Directions: Please show every line in the entries below that includes the word "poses".

─── Data for the task ───

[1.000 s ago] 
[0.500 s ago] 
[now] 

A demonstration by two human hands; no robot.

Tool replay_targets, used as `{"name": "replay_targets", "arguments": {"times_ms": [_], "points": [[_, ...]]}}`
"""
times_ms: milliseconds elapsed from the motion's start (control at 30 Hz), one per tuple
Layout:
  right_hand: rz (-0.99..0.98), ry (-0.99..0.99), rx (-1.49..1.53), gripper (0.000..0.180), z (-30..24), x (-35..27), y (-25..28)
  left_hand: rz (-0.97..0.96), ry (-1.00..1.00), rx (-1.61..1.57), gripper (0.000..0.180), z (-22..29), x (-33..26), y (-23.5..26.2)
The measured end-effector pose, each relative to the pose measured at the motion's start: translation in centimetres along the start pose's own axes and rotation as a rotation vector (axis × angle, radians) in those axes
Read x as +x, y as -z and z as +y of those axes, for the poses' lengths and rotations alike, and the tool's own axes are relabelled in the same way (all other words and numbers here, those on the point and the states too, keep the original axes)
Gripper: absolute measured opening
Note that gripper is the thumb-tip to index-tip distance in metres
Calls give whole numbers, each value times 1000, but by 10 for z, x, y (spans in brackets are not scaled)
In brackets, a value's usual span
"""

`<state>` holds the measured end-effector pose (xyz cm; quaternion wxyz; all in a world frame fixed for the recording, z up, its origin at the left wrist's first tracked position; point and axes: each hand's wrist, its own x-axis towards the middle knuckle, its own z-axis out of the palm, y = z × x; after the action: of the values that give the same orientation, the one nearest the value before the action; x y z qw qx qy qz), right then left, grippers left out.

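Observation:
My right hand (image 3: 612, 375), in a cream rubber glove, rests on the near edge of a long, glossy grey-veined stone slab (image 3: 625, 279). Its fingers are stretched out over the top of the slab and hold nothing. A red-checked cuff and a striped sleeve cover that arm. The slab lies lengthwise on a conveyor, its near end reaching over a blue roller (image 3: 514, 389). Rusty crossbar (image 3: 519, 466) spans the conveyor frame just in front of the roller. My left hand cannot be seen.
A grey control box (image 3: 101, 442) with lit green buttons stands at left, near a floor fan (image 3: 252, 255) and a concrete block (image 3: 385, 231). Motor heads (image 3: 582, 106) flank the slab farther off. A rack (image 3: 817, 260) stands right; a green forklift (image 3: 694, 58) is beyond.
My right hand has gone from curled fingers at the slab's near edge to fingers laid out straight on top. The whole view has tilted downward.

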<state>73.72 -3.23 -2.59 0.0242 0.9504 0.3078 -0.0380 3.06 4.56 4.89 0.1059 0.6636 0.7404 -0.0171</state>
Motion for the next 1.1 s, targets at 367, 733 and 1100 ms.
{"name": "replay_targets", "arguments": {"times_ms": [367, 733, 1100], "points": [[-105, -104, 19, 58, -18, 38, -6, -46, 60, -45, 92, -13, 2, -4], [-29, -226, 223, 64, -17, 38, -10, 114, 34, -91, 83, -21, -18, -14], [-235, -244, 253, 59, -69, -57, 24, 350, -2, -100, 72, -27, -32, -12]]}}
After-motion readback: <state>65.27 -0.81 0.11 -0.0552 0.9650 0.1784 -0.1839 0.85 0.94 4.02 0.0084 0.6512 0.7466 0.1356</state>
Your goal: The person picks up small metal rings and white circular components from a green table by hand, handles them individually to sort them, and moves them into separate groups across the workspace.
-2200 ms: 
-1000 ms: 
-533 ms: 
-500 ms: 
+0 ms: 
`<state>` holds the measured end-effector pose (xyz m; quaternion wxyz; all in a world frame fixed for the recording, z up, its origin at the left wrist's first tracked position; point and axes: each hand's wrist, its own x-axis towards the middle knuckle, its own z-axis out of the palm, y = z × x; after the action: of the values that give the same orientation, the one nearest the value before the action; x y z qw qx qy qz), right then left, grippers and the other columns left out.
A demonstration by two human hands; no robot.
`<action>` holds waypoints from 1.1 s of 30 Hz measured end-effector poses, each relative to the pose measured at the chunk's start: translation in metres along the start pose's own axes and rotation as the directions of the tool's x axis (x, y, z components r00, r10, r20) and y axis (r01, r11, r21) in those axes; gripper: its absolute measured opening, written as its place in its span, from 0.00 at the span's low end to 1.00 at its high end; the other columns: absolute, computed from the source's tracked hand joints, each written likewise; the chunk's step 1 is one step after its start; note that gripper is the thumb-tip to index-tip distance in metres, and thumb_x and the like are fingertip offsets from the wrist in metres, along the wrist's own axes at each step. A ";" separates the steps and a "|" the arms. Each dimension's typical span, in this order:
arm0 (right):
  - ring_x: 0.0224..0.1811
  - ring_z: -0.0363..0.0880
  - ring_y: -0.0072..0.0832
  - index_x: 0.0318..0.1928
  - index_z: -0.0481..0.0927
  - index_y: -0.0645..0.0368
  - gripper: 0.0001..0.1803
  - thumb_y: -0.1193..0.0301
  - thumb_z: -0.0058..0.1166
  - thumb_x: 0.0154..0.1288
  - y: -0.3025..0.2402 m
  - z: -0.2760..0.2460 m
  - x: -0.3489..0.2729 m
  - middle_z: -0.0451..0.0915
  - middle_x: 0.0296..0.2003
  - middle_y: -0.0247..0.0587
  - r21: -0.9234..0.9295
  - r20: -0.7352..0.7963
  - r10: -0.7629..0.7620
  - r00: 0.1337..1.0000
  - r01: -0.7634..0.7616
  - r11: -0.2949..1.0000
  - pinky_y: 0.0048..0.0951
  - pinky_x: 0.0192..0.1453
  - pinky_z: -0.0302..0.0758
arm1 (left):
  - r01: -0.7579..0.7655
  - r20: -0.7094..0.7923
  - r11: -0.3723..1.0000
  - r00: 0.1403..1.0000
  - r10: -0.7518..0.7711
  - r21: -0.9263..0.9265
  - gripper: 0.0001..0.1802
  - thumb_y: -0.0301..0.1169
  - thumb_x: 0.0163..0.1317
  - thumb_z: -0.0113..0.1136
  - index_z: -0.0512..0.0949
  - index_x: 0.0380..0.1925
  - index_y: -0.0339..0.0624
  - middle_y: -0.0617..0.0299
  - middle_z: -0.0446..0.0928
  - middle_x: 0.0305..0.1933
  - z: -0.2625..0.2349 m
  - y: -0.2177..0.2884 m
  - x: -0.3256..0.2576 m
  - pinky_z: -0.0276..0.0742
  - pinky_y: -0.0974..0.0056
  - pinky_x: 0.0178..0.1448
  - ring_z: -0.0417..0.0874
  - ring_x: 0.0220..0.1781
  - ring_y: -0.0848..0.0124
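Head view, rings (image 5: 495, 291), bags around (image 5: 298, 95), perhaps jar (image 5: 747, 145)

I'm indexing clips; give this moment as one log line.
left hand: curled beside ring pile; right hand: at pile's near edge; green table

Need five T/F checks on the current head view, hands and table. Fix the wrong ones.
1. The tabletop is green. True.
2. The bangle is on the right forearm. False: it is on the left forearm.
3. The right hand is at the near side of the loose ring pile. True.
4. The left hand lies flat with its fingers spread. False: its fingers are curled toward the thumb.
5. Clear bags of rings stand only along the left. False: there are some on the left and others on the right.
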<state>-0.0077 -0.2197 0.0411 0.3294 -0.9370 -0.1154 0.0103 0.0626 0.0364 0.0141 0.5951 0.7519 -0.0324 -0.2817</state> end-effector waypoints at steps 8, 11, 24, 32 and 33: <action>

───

Expected answer:
Read x as +x, y as -z and z as +y of those axes, for the poses' lengths and rotations alike, and the tool's own axes are relabelled in the same way (all other words and numbers here, those on the point and the states too, keep the original axes)
`<action>` holds waypoints from 1.1 s of 30 Hz measured end-effector poses, each relative to the pose measured at the chunk's start: translation in metres along the start pose's own axes and rotation as the directions of the tool's x axis (x, y, z components r00, r10, r20) and y axis (r01, r11, r21) in those axes; gripper: its absolute measured opening, written as its place in its span, from 0.00 at the span's low end to 1.00 at its high end; the other columns: absolute, computed from the source's tracked hand joints, each written likewise; the chunk's step 1 is one step after its start; note that gripper is the thumb-tip to index-tip distance in metres, and thumb_x and the like are fingertip offsets from the wrist in metres, along the wrist's own axes at each step. A ";" separates the steps and a "|" the arms. Each dimension's typical span, in this order:

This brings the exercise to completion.